Network evolution has an impact on almost every aspect of the communications business market, as new, powerful networks make life easier and more productive for billions of people across the globe. But a global communications system means global risks, with operators and users alike exposed to cybercrime and a host of other security risks.
An increased reliance on internet-based communications means risks will grow enormously in the coming years, and consumers will need to be even more careful with their private information. Network operators and service providers must adapt to a continuously changing risk landscape, and vendors must provide appropriate security in their products, solutions and services.
There is a somewhat dated perception that traditional telecommunications networks are relatively secure. The move to IP-based networking has directly challenged this, as the openness of the internet has inevitably led to abuse across the spectrum.
The most obvious problems are direct attacks on networks themselves. Security mechanisms for IP-based networks do exist, but are constantly challenged and attacked. So, while more open telecommunications architecture may seem to require less investment due to higher equipment production volumes and lower operating costs, security management costs are rising.
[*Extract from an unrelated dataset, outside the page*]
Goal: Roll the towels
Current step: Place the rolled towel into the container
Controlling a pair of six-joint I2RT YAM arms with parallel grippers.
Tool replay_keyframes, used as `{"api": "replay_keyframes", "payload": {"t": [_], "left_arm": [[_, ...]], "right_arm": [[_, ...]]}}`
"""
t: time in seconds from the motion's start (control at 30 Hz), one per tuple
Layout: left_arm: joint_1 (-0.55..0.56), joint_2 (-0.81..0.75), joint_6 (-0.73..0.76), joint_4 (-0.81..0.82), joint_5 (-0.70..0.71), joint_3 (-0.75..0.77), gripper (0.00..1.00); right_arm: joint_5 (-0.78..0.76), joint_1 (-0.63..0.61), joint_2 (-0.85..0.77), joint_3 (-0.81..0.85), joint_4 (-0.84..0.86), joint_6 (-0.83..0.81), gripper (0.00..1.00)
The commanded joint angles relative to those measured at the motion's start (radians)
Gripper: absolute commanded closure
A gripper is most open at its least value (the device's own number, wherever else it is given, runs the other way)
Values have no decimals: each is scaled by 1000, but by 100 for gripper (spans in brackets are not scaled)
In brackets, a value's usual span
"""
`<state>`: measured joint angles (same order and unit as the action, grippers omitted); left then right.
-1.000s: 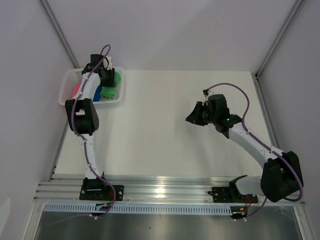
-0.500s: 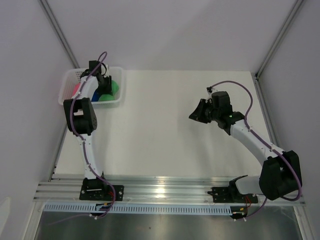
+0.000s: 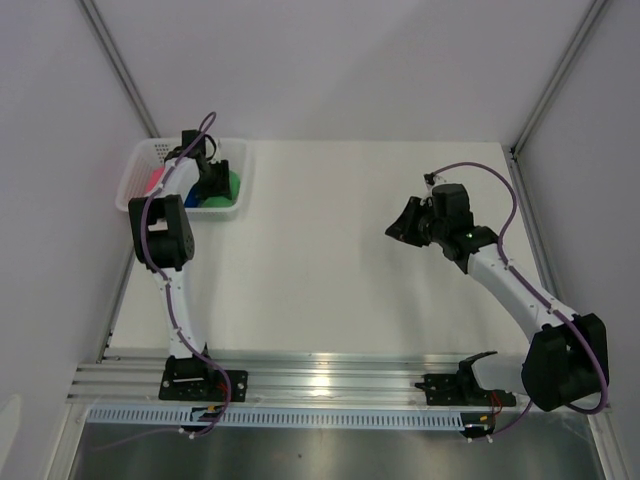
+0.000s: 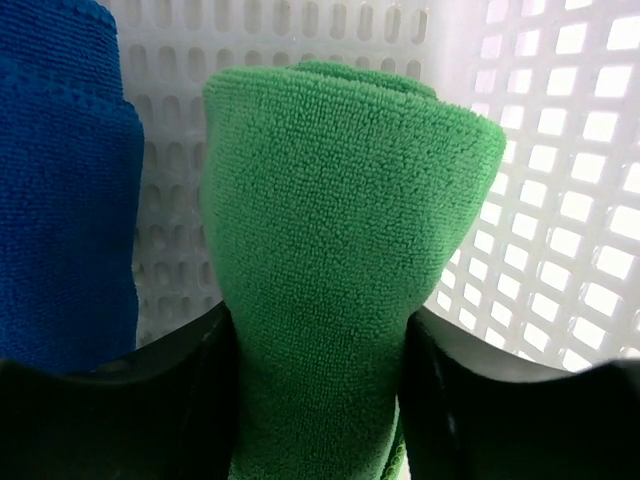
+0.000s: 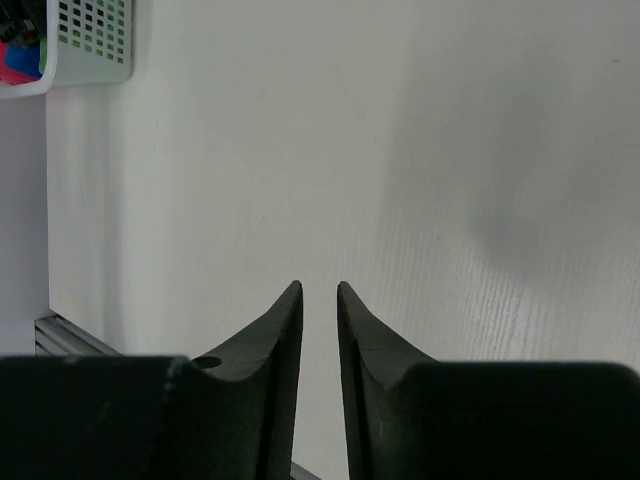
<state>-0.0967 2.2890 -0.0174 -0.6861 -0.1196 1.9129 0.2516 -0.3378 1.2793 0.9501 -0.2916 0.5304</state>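
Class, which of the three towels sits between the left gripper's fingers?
The rolled green towel: the left gripper straddles it; the blue towel lies beside, the pink towel farther off.

My left end effector [image 4: 320, 410] has matt black plastic fingers [image 4: 150, 420] (a faint sheen along their edges). The green towel [image 4: 330, 260] between them is nubbly microfibre cloth, looped and dull. The blue towel [image 4: 60, 200] beside it has the same fuzzy pile. The basket [image 4: 560, 150] is smooth white plastic mesh, slightly glossy. My right end effector [image 5: 319, 300] is the same matt black plastic. The desk [image 5: 400, 150] looks matt white, with a fine grain. The rail [image 3: 330, 375] is bright metal.
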Motion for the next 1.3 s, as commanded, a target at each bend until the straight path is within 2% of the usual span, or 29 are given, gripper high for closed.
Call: {"api": "replay_keyframes", "payload": {"t": [0.0,0.37,0.87,1.27], "left_arm": [[-14,-31,-32,2,-26,17,39],[-14,-56,-21,25,-37,17,32],[3,-168,50,79,-9,-20,25],[3,-114,33,43,-20,-41,27]], "right_arm": [[-5,5,5,38,-4,-6,76],[20,10,17,38,6,-9,74],[71,13,80,81,25,-29,73],[64,22,60,84,2,-38,73]]}}
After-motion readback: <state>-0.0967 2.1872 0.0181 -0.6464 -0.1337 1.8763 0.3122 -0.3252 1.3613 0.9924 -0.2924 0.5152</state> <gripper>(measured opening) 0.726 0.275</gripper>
There are also growing security concerns in the user terminal space. Consumers have access to more capacity at a lower cost, which means that an increasing amount of data traffic needs to be kept under control. The complexity and adaptive-nature of malicious content increases as terminal capability grows. Furthermore, the public has greater access, with walled gardens giving way to application stores, which are often less controlled and thus more challenging from a security perspective.
At the same time, machine-to-machine (M2M) communication subscriptions are expected to increase exponentially over the next few years, and serious attempts to misuse connected devices are already emerging.
The list of security problems is long. It is not always clear which security threats are relevant to which services. Hackers are less likely to get caught, as geographical boundaries vanish and physical distance becomes irrelevant. Any loss or leaking of identifiable and sensitive enterprise and subscriber data will negatively impact brand image and trust, and companies may even be liable for breaching data protection laws as a result.
As network evolution embraces open technology, the misuse of telecommunication networks becomes easier and more attractive. Legitimate users are being exposed to new risks. The motivations for misuse are countless and the financial impact for operators, users and other stakeholders may be substantial. Both organizations and individuals can be directly attacked or become collateral damage in an attack on other parties.
Telecommunication solutions are diverse and their threat environments differ. Protection mechanisms need to match the diversity.